I focused on first one boot and then the other, working the polish in and buffing it off until the leather started to shine. Tucker is not one for a high gloss on his boots so I left off when they were merely glowing. He complimented me on my efficiency and pulled the boots on. My girls were expected home in a matter of minutes but Tucker and I were both procrastinating his leaving.

“I should get going,” he finally said. He disentangled himself from my embrace and stood to gather his bags. I was loathe to let him go after a weekend spent together but I knew real life was calling and our little bubble of isolation was fading away by the minute.

Dress

I’ve never been the inspiration for so many people wearing so many fine and fancy clothes before. Not even at my wedding. That was very small and very informal, except for my gown and my ex’s suit. Being the reason several dozen people dressed up and flaunted their finery, including Tucker, was breathtaking when I found out.

Tucker and I arrived at the party in our nicest attire – he in slacks and a dress shirt, me in a strapless satin gown – and were greeted warmly by several of the guests. This is the same party Michael kept me from attending, where Tucker and I first played with something other than rope, and where I realized, a month later, that I was falling more in love with him.

The host made his way towards us, resplendent in his tux, and gave me a hug.

“You,” he announced, “are the reason for this party.”

“What? Me?” I asked, glancing at Tucker. He shrugged, as uninformed as I was.

“Yes, you. A few months ago at an event you were wearing something very similar to this,” he gestured at my dress, “and when I complimented you, you told me how much you enjoy dressing up.”

“Yes, I remember that,” I replied.

“So I decided we needed a night where everyone dressed up just as much as you do,” he continued.

Tucker leaned down to give me a kiss and smiled secretly at me. He has told me time and time again how much he enjoys the fancy dresses and shoes I wear and the way I stand out from the usual black leather and latex most everyone wears to fetish and bdsm parties. The fact that I almost refuse to wear black and own nothing made of either leather or latex endears me to him and has inspired him to want to dress up more himself.

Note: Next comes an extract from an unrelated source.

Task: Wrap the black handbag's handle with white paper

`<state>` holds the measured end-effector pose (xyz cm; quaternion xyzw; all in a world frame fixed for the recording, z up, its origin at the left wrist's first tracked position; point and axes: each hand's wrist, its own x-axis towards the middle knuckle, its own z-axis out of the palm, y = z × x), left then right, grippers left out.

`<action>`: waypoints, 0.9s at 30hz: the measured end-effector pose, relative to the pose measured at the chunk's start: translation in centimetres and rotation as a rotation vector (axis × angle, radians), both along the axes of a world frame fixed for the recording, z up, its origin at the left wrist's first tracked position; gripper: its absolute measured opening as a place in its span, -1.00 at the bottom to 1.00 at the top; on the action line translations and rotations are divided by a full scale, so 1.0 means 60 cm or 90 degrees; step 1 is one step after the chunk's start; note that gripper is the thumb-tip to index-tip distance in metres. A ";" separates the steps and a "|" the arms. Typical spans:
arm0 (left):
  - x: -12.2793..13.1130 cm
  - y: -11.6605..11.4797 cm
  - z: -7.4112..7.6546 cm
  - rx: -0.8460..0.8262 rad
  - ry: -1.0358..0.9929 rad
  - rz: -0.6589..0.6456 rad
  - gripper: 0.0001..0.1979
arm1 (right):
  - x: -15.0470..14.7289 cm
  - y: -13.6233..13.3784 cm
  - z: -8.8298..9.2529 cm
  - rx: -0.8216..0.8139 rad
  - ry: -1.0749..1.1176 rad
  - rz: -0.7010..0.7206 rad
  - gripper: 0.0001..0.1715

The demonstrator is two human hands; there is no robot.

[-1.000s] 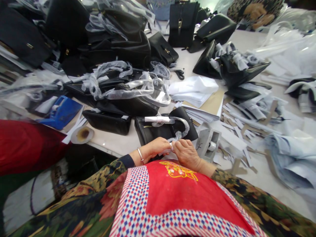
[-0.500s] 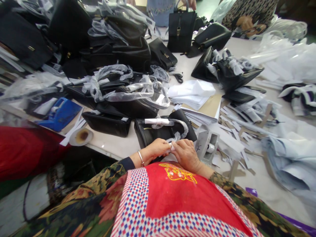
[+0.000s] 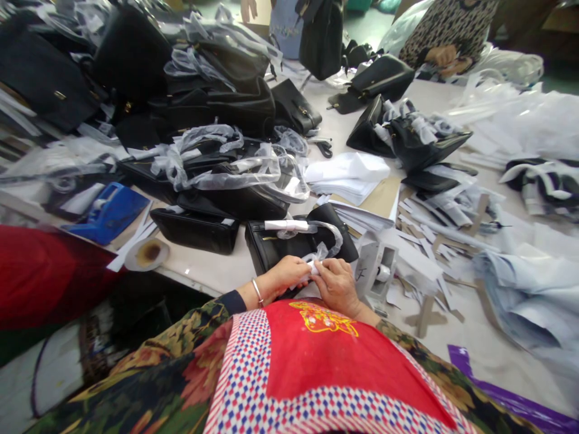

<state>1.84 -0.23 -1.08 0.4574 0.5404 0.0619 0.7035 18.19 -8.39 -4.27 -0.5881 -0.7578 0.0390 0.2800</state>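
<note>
A black handbag [image 3: 280,248] lies on the table right in front of me. One of its handles, in clear plastic with a white paper band [image 3: 289,225] around it, rests across the bag. Close to my apron, my left hand [image 3: 289,272] and my right hand [image 3: 335,282] meet at a small white paper wrap [image 3: 313,267]. Both are closed on it, fingertips pinching from either side. Clear plastic runs from the wrap toward the bag. What lies inside the wrap is hidden by my fingers.
A white tape dispenser [image 3: 376,271] stands right of my right hand, beside scattered paper strips. Stacked white paper [image 3: 348,175] lies beyond. Left are a blue tape dispenser [image 3: 108,212], a tape roll [image 3: 146,254] and piled black bags [image 3: 212,108]. Across the table, a person's hands [image 3: 446,59] work.
My hands stay pinched on the white wrap, with little movement. Across the table, a co-worker's black bag has been lifted and turned. The view has shifted slightly.
</note>
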 end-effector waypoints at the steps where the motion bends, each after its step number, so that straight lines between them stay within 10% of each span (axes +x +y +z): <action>1: 0.001 0.000 -0.001 -0.004 -0.001 0.008 -0.77 | -0.001 0.001 0.001 0.001 -0.006 0.004 -0.66; 12: -0.001 0.002 -0.012 0.008 -0.001 -0.004 -0.79 | -0.001 0.005 -0.001 -0.035 0.037 0.006 -0.66; 17: -0.003 0.002 -0.009 0.053 0.032 -0.019 -0.79 | 0.006 -0.007 0.002 -0.137 0.310 -0.125 -0.66; 21: -0.001 0.000 0.001 0.062 0.040 -0.013 -0.78 | 0.001 -0.020 -0.002 -0.443 0.625 -0.345 -0.47; 27: -0.001 -0.002 0.000 0.065 0.024 -0.017 -0.79 | -0.031 0.008 0.001 -0.610 1.067 -0.285 -0.34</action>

I thanked the host with another hug and took Tucker’s arm to make the rounds of the party. I’d been fussing with my dress and complaining about being cold and uncomfortable ever since Tucker picked me up but when I started again he cut me off.

“You are not allowed to complain about your dress again tonight,” he warned. I looked up at him and saw he was serious.

“Yes, Sir,” I said. I understood his rationale, without him having to say anything. Complaining about my dress when I was the very reason I was wearing it would be ungrateful and churlish. The hosts deserved better behavior than that from me, and Tucker was tiring of my lack of manners. I vowed years ago to not end up like my mother who cannot be content no matter how perfect the situation and this was one small step toward that end.